### PROBLEM DETAILS
Please restate the data word for word, leaving out no line.

### GIVEN RECORDS
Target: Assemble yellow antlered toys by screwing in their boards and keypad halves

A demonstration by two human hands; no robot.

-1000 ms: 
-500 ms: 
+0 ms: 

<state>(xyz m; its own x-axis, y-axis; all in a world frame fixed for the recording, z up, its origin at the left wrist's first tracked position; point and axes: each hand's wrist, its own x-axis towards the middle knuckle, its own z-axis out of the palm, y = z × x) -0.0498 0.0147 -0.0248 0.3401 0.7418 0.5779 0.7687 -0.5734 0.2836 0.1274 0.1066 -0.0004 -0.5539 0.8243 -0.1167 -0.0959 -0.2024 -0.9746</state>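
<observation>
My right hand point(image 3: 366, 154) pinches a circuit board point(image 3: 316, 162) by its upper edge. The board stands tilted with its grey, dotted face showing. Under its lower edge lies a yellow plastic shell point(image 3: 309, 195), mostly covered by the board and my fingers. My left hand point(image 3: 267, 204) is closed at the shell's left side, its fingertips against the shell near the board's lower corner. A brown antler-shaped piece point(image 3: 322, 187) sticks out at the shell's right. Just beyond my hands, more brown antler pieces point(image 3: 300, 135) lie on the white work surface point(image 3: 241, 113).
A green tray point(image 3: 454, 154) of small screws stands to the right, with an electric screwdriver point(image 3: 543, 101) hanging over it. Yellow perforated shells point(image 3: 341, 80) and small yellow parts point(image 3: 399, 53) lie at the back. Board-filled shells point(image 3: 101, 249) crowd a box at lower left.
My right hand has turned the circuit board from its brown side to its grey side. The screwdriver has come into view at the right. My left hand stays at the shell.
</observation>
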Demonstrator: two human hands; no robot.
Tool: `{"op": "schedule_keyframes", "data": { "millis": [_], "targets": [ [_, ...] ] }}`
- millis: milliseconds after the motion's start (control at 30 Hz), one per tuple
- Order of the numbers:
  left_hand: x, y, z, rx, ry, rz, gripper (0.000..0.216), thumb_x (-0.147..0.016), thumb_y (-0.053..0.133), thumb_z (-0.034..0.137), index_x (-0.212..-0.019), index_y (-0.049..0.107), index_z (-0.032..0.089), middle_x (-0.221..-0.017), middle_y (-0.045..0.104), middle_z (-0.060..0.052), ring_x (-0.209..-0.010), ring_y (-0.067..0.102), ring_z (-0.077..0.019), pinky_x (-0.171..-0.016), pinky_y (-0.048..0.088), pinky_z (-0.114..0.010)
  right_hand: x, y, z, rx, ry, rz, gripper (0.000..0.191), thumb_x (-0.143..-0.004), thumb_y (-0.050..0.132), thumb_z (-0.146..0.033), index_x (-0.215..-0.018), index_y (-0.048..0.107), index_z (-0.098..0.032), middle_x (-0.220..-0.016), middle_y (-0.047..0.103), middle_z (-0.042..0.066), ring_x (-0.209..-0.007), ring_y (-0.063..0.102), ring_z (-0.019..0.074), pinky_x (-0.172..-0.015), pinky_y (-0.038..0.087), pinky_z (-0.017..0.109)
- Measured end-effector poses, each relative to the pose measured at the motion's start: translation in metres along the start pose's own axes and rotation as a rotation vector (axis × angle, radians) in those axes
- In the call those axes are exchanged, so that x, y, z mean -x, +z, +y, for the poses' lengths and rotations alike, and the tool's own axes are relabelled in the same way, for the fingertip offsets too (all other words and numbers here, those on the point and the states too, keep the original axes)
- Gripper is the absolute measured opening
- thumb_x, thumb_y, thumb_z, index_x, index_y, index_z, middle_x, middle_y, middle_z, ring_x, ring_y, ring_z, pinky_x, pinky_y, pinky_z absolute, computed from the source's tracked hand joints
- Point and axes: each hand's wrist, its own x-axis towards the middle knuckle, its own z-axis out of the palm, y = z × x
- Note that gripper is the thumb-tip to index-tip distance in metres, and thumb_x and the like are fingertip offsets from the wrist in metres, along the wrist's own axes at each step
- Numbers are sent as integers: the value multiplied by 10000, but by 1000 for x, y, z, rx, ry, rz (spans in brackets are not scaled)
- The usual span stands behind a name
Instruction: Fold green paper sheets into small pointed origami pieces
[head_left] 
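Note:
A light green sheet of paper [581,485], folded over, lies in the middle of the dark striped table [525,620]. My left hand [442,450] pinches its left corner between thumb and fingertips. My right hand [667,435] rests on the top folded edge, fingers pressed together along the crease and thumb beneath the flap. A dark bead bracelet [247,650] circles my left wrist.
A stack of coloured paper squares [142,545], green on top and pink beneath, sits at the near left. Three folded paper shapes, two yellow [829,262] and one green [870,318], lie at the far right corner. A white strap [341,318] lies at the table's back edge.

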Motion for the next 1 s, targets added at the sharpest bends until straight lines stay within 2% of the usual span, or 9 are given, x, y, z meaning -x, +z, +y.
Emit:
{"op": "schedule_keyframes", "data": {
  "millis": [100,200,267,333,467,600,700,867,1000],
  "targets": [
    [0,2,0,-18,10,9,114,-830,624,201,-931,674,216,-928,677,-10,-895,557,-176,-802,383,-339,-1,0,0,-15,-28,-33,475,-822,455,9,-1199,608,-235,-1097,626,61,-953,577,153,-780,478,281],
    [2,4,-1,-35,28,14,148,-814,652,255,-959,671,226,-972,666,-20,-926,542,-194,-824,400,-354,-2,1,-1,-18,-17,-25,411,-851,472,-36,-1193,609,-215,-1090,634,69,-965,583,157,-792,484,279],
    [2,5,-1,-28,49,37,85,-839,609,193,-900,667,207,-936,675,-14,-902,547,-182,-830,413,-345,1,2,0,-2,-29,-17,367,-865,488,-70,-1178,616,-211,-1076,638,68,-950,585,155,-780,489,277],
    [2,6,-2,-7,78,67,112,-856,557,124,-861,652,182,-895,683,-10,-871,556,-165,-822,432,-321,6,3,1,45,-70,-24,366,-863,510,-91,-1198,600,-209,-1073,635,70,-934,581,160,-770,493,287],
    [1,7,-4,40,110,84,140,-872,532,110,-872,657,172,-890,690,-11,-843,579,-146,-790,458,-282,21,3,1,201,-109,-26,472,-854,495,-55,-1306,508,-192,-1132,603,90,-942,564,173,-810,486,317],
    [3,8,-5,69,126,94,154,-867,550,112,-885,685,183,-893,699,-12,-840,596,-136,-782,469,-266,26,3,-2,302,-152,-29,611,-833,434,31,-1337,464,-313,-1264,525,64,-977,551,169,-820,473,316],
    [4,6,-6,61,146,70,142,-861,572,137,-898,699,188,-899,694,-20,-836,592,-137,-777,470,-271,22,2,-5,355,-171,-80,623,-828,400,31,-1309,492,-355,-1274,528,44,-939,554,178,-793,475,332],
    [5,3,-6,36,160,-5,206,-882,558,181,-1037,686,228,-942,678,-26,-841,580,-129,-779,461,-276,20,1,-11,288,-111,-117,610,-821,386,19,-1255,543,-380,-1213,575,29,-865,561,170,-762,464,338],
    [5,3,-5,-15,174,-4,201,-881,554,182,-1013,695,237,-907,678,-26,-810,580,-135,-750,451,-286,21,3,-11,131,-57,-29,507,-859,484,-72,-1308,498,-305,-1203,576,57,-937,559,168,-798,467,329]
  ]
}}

### TASK SOLUTION
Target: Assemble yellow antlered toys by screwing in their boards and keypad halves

A demonstration by two human hands; no robot.

-1000 ms: 
-500 ms: 
+0 ms: 

<state>(xyz m; its own x-axis, y-axis; all in a world frame fixed for the recording, z up, its origin at the left wrist's first tracked position; point and axes: each hand's wrist, its own x-axis towards the middle knuckle, its own z-axis out of the palm, y = z × x) -0.0498 0.0147 -0.0248 0.3401 0.7418 0.5779 0.7687 -0.5734 0.2836 0.1274 0.1066 -0.0004 -0.5539 0.8243 -0.1167 -0.0959 -0.2024 -0.9746</state>
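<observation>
My right hand point(image 3: 366, 154) pinches a circuit board point(image 3: 316, 162) by its upper edge. The board stands tilted with its grey, dotted face showing. Under its lower edge lies a yellow plastic shell point(image 3: 309, 195), mostly covered by the board and my fingers. My left hand point(image 3: 267, 204) is closed at the shell's left side, its fingertips against the shell near the board's lower corner. A brown antler-shaped piece point(image 3: 322, 187) sticks out at the shell's right. Just beyond my hands, more brown antler pieces point(image 3: 300, 135) lie on the white work surface point(image 3: 241, 113).
A green tray point(image 3: 454, 154) of small screws stands to the right, with an electric screwdriver point(image 3: 543, 101) hanging over it. Yellow perforated shells point(image 3: 341, 80) and small yellow parts point(image 3: 399, 53) lie at the back. Board-filled shells point(image 3: 101, 249) crowd a box at lower left.
My right hand has turned the circuit board from its brown side to its grey side. The screwdriver has come into view at the right. My left hand stays at the shell.
</observation>
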Demonstrator: two human hands; no robot.
Tool: `{"op": "schedule_keyframes", "data": { "millis": [_], "targets": [ [_, ...] ] }}`
- millis: milliseconds after the motion's start (control at 30 Hz), one per tuple
- Order of the numbers:
  left_hand: x, y, z, rx, ry, rz, gripper (0.000..0.216), thumb_x (-0.147..0.016), thumb_y (-0.053..0.133), thumb_z (-0.034..0.137), index_x (-0.212..-0.019), index_y (-0.049..0.107), index_z (-0.032..0.089), middle_x (-0.221..-0.017), middle_y (-0.045..0.104), middle_z (-0.060..0.052), ring_x (-0.209..-0.010), ring_y (-0.067..0.102), ring_z (-0.077..0.019), pinky_x (-0.171..-0.016), pinky_y (-0.048..0.088), pinky_z (-0.114..0.010)
  right_hand: x, y, z, rx, ry, rz, gripper (0.000..0.191), thumb_x (-0.143..-0.004), thumb_y (-0.050..0.132), thumb_z (-0.146..0.033), index_x (-0.215..-0.018), index_y (-0.048..0.107), index_z (-0.098..0.032), middle_x (-0.220..-0.016), middle_y (-0.047..0.103), middle_z (-0.042..0.066), ring_x (-0.209..-0.007), ring_y (-0.063..0.102), ring_z (-0.019..0.074), pinky_x (-0.172..-0.015), pinky_y (-0.038..0.087), pinky_z (-0.017..0.109)
- Measured end-effector poses, each relative to the pose measured at the motion's start: translation in metres along the start pose's own axes and rotation as a rotation vector (axis × angle, radians) in those axes
- In the call those axes are exchanged, so that x, y, z mean -x, +z, +y, for the poses' lengths and rotations alike, and the tool's own axes are relabelled in the same way, for the fingertip offsets too (all other words and numbers here, those on the point and the states too, keep the original axes)
- Gripper is the absolute measured opening
- thumb_x, thumb_y, thumb_z, index_x, index_y, index_z, middle_x, middle_y, middle_z, ring_x, ring_y, ring_z, pinky_x, pinky_y, pinky_z absolute, computed from the source's tracked hand joints
- Point and axes: each hand's wrist, its own x-axis towards the middle knuckle, its own z-axis out of the palm, y = z × x
- Note that gripper is the thumb-tip to index-tip distance in metres, and thumb_x and the like are fingertip offsets from the wrist in metres, along the wrist's own axes at each step
- Numbers are sent as integers: the value multiplied by 10000, but by 1000 for x, y, z, rx, ry, rz (spans in brackets are not scaled)
- The usual span stands behind a name
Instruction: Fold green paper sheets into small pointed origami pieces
[head_left] 
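Note:
A light green sheet of paper [581,485], folded over, lies in the middle of the dark striped table [525,620]. My left hand [442,450] pinches its left corner between thumb and fingertips. My right hand [667,435] rests on the top folded edge, fingers pressed together along the crease and thumb beneath the flap. A dark bead bracelet [247,650] circles my left wrist.
A stack of coloured paper squares [142,545], green on top and pink beneath, sits at the near left. Three folded paper shapes, two yellow [829,262] and one green [870,318], lie at the far right corner. A white strap [341,318] lies at the table's back edge.
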
Motion for the next 1 s, targets added at the sharpest bends until straight lines stay within 2% of the usual span, or 9 are given, x, y, z meaning -x, +z, +y.
Emit:
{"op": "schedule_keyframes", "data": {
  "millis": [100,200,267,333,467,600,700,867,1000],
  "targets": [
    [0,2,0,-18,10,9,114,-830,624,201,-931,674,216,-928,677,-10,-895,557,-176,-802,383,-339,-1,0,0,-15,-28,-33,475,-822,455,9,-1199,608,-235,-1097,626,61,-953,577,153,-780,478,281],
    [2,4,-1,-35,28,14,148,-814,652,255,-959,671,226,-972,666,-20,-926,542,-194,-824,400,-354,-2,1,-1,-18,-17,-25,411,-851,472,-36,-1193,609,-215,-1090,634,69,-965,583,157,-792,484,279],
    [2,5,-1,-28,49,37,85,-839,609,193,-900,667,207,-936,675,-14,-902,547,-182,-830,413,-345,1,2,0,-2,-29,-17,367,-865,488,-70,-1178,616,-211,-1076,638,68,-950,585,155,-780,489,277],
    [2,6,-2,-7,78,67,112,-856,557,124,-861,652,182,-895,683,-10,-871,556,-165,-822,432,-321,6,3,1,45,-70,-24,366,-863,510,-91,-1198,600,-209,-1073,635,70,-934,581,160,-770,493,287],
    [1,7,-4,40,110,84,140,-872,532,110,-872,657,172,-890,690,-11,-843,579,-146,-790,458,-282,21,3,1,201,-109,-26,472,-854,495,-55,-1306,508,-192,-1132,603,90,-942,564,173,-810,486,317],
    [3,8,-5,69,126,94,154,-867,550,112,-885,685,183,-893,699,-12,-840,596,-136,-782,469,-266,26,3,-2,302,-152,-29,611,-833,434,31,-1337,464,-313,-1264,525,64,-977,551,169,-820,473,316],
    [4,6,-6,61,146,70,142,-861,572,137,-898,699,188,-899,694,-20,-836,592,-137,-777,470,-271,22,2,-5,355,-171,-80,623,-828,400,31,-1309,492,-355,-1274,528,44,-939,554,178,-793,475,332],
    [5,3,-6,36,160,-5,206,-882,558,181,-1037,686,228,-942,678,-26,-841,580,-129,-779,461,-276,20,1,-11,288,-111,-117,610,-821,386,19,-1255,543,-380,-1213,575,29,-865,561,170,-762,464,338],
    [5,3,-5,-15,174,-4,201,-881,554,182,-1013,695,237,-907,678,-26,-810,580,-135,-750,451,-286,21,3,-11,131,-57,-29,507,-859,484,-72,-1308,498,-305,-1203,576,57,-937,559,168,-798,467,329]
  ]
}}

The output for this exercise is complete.